The data
==*==

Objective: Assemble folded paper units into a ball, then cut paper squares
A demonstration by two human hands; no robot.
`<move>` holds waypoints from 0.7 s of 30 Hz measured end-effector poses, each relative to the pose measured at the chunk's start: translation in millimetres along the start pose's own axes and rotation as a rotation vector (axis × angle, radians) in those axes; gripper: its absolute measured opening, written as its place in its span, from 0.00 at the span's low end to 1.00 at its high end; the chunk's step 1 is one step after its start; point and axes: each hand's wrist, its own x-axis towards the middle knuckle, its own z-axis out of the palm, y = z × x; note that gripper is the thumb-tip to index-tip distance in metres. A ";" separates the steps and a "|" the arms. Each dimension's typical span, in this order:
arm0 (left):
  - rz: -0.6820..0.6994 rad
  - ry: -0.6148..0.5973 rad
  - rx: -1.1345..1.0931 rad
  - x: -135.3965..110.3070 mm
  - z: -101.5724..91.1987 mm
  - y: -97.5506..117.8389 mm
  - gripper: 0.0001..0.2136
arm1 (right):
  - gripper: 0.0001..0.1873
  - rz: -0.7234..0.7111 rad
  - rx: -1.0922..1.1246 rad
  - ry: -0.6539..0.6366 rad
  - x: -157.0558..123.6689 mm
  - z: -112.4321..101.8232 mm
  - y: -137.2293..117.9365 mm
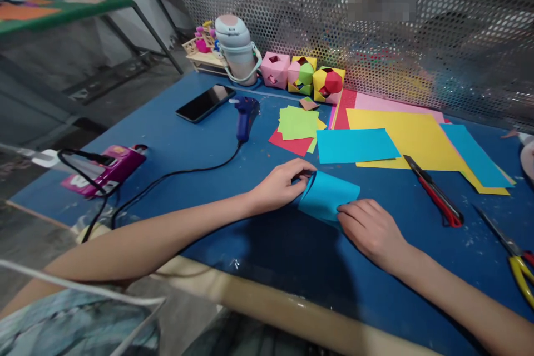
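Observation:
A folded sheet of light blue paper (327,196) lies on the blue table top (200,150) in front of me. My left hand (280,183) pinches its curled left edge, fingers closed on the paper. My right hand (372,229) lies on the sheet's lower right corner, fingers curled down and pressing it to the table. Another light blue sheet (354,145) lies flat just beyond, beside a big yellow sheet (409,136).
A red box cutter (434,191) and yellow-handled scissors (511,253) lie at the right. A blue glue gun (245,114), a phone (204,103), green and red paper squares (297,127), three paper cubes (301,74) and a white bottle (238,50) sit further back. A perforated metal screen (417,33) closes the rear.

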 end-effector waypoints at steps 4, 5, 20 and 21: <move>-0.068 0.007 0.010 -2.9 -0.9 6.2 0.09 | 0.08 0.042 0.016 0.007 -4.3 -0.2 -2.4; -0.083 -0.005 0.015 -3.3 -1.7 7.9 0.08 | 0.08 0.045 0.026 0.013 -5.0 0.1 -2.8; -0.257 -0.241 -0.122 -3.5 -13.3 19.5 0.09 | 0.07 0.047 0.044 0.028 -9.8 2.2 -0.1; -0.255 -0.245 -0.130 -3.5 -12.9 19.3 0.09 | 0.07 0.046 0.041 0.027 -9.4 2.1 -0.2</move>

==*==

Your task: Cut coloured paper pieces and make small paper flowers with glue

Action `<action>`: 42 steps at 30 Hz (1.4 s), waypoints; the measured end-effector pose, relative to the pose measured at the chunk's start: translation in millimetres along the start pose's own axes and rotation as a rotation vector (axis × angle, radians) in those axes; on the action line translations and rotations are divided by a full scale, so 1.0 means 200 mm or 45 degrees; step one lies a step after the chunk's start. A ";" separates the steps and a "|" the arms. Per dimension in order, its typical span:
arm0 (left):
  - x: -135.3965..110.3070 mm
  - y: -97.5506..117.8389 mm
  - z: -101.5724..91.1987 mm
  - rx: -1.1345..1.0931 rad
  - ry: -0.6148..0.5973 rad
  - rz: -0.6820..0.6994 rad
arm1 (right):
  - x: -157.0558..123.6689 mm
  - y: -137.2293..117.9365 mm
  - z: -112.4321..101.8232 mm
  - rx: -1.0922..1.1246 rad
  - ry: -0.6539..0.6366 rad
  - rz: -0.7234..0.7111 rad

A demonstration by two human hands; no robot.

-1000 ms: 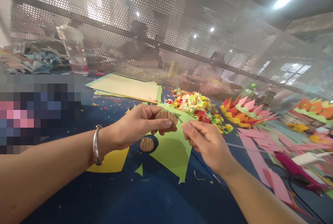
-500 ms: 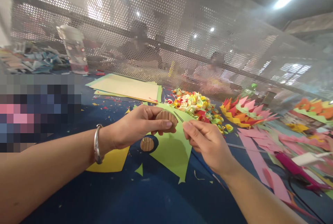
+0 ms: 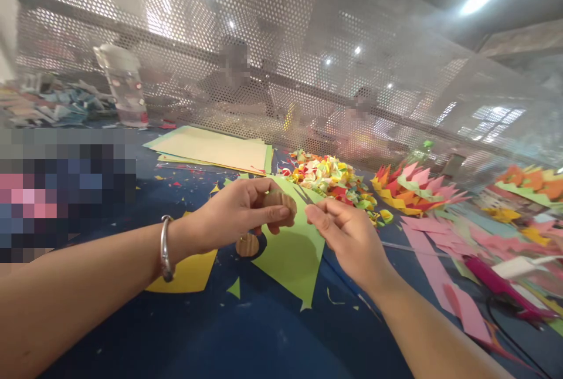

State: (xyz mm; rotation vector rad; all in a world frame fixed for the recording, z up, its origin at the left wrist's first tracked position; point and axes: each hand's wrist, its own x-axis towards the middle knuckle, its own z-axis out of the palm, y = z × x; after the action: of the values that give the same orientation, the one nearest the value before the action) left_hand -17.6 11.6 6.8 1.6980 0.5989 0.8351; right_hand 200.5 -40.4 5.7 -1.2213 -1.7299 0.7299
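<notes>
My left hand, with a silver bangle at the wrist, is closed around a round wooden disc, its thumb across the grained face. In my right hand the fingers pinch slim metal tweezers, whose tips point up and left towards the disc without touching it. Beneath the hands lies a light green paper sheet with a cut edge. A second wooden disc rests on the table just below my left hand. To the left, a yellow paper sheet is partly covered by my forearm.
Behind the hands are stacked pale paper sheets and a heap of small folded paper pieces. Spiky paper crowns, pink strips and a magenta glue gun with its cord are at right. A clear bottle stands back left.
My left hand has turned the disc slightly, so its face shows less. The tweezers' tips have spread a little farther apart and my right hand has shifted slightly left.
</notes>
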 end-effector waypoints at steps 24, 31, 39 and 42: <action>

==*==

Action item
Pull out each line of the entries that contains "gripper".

Exercise result
`<move>` holds waypoints from 0.7 s of 30 Hz measured end-effector poses, each relative to the pose measured at the chunk's start: translation in millimetres along the start pose's own axes and rotation as a rotation vector (axis × angle, radians) in those axes; gripper: its absolute measured opening, written as its place in its span, from 0.00 at the span's low end to 1.00 at its high end; the chunk's step 1 is one step after its start; point and axes: each hand's wrist, its own x-axis towards the middle knuckle, its own z-axis out of the palm, y = z × x; note that gripper is the thumb-tip to index-tip distance in metres. A ";" separates the steps and a "|" the arms. Each dimension's typical span, in this order:
  - gripper: 0.0001..0.2136
  - gripper: 0.0001..0.1873

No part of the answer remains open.